>>>>
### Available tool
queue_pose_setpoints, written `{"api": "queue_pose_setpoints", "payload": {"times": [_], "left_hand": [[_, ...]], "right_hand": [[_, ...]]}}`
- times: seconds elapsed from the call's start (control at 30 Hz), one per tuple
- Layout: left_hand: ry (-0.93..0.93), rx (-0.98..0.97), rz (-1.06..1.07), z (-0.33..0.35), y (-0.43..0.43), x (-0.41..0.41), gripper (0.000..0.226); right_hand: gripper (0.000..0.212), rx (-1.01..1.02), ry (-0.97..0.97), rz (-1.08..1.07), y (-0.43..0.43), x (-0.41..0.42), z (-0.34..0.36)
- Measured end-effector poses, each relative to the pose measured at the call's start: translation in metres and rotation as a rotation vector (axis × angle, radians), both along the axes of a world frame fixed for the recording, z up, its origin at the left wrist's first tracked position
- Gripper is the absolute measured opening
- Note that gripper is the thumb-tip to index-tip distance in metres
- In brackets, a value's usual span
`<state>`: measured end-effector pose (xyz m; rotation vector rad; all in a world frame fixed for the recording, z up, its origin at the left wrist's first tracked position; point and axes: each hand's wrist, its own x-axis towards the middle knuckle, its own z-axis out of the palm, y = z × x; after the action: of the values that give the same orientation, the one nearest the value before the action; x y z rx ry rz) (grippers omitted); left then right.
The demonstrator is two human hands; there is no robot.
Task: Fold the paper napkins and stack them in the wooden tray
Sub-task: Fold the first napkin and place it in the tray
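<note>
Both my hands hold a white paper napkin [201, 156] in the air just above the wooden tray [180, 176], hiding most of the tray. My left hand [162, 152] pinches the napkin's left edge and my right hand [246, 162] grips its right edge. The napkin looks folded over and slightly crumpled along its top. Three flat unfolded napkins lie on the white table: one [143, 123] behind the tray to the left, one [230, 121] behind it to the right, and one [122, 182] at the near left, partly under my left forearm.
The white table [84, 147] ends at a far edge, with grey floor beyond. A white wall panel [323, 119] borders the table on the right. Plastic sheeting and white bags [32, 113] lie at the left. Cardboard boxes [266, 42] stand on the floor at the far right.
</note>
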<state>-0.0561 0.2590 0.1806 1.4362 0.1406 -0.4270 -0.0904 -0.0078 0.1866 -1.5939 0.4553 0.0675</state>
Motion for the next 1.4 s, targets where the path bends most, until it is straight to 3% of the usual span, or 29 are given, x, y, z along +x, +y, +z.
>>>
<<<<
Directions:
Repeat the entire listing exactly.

Solution for this task:
### Available tool
queue_pose_setpoints, written `{"api": "queue_pose_setpoints", "payload": {"times": [_], "left_hand": [[_, ...]], "right_hand": [[_, ...]]}}`
- times: seconds elapsed from the call's start (control at 30 Hz), one per tuple
- Layout: left_hand: ry (-0.93..0.93), rx (-0.98..0.97), rz (-1.06..1.07), z (-0.33..0.35), y (-0.43..0.43), x (-0.41..0.41), gripper (0.000..0.226); right_hand: gripper (0.000..0.212), rx (-1.01..1.02), ry (-0.97..0.97), rz (-1.08..1.07), y (-0.43..0.43), x (-0.41..0.42), z (-0.34..0.36)
- Measured end-effector poses, each relative to the pose measured at the call's start: translation in metres and rotation as a rotation vector (axis × angle, radians), both along the axes of a world frame fixed for the recording, z up, its origin at the left wrist's first tracked position
- Gripper is the absolute measured opening
- Note that gripper is the thumb-tip to index-tip distance in metres
- In brackets, a value's usual span
`<state>`: measured end-effector pose (xyz m; rotation vector rad; all in a world frame fixed for the recording, z up, its origin at the left wrist's first tracked position; point and axes: each hand's wrist, its own x-axis towards the middle knuckle, its own z-axis out of the palm, y = z × x; after the action: of the values that give the same orientation, the one nearest the value before the action; x y z rx ry rz) (grippers omitted); left then right.
The demonstrator is two human hands; there is no robot.
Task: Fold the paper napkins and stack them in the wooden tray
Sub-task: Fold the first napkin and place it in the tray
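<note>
Both my hands hold a white paper napkin [201, 156] in the air just above the wooden tray [180, 176], hiding most of the tray. My left hand [162, 152] pinches the napkin's left edge and my right hand [246, 162] grips its right edge. The napkin looks folded over and slightly crumpled along its top. Three flat unfolded napkins lie on the white table: one [143, 123] behind the tray to the left, one [230, 121] behind it to the right, and one [122, 182] at the near left, partly under my left forearm.
The white table [84, 147] ends at a far edge, with grey floor beyond. A white wall panel [323, 119] borders the table on the right. Plastic sheeting and white bags [32, 113] lie at the left. Cardboard boxes [266, 42] stand on the floor at the far right.
</note>
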<state>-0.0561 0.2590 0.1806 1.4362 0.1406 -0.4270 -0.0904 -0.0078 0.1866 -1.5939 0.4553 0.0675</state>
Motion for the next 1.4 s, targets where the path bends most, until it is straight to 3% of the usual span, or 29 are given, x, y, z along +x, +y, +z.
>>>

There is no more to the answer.